The 2010 census documented 164 housing units, 87.2% of which were occupied, and 12.8% were vacant.

==Sightseeing and tourism==
Bell Buckle is noted for the many preserved and restored Victorian homes, shops, and churches located in and around downtown. Bell Buckle is a center for antiques, quilts, and various handmade crafts. The town hosts two yearly festivals: the RC Cola & Moon Pie festival and the Webb School Arts & Crafts Fair.

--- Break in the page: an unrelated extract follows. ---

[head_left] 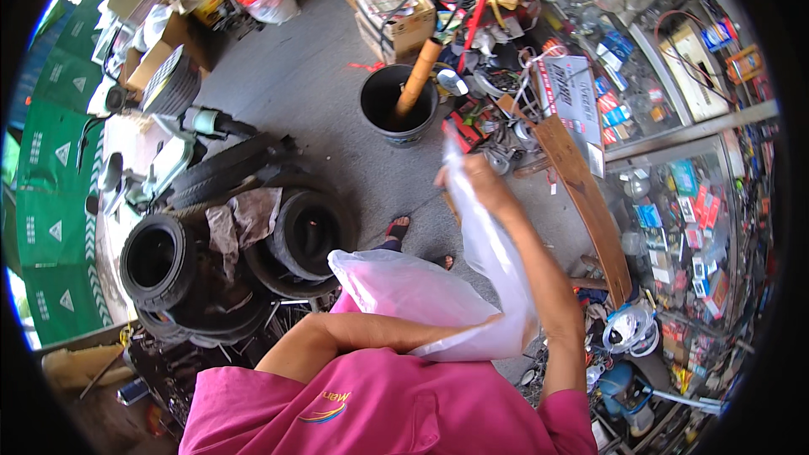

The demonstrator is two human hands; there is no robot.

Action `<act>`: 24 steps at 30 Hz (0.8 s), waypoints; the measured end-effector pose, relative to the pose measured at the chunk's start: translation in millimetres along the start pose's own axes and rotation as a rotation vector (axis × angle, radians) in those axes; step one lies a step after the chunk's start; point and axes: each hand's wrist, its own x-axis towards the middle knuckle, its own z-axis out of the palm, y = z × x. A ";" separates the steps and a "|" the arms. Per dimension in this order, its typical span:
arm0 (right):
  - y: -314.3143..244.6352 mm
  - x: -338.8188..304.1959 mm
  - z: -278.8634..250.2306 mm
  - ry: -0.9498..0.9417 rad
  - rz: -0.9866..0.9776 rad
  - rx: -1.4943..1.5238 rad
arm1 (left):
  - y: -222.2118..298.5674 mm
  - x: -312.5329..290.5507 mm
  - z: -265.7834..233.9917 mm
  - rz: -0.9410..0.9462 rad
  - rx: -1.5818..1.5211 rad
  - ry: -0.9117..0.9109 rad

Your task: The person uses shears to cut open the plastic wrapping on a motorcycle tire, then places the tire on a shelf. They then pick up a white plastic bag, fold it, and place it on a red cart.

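A large translucent white plastic bag (421,286) hangs in front of my pink shirt. Its left part puffs out above my left forearm (362,333), while its right part rises as a long strip along my right arm. My right hand (480,185) is raised farther out, with its fingers closed on the upper end of this strip. My left forearm crosses to the right in front of my chest and passes in among the bag's folds. There the plastic covers my left hand, so its fingers cannot be made out.
Black tyres (156,261) are piled at the left, with a brown cloth (257,215) on them. Ahead stands a black bucket (371,105) holding a bamboo-like tube (419,76). A wooden plank (586,202) leans at the right beside a glass case (674,227) of small boxes.
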 end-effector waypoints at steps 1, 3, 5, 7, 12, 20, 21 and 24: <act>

A member of Tennessee Backroads, Bell Buckle has the distinction of being the smallest town in Tennessee to be a Tree City USA. Bell Buckle is the home of The Webb School (which relocated from Culleoka in 1886), a college preparatory boarding and day school which plays an integral part in the ambience of the town.

== Notable residents ==
- Molly Bee, country music singer – On January 11, 1975, on Hee Haw, Molly Bee saluted her home town of Bell Buckle, population 393.
- Keon Johnson, basketball player – Johnson was born in nearby Shelbyville and played basketball for The Webb School in Bell Buckle and played one season with the University of Tennessee Volunteers prior to being drafted by the New York Knicks of the National Basketball Association with the 21st pick of the 2021 NBA draft. The Knicks subsequently traded Johnson to the Los Angeles Clippers, with whom he made his NBA debut during the 2021–22 season.
- Gary "Lazarus Lake" Cantrell, designer and director of endurance races, including Barkley Marathons and Big's Backyard Ultra.
- Holly Finley, professional disc golfer and model is from Bell Buckle.
- Margaret Britton Vaughn, Poet Laureate of Tennessee and Bell Buckle resident.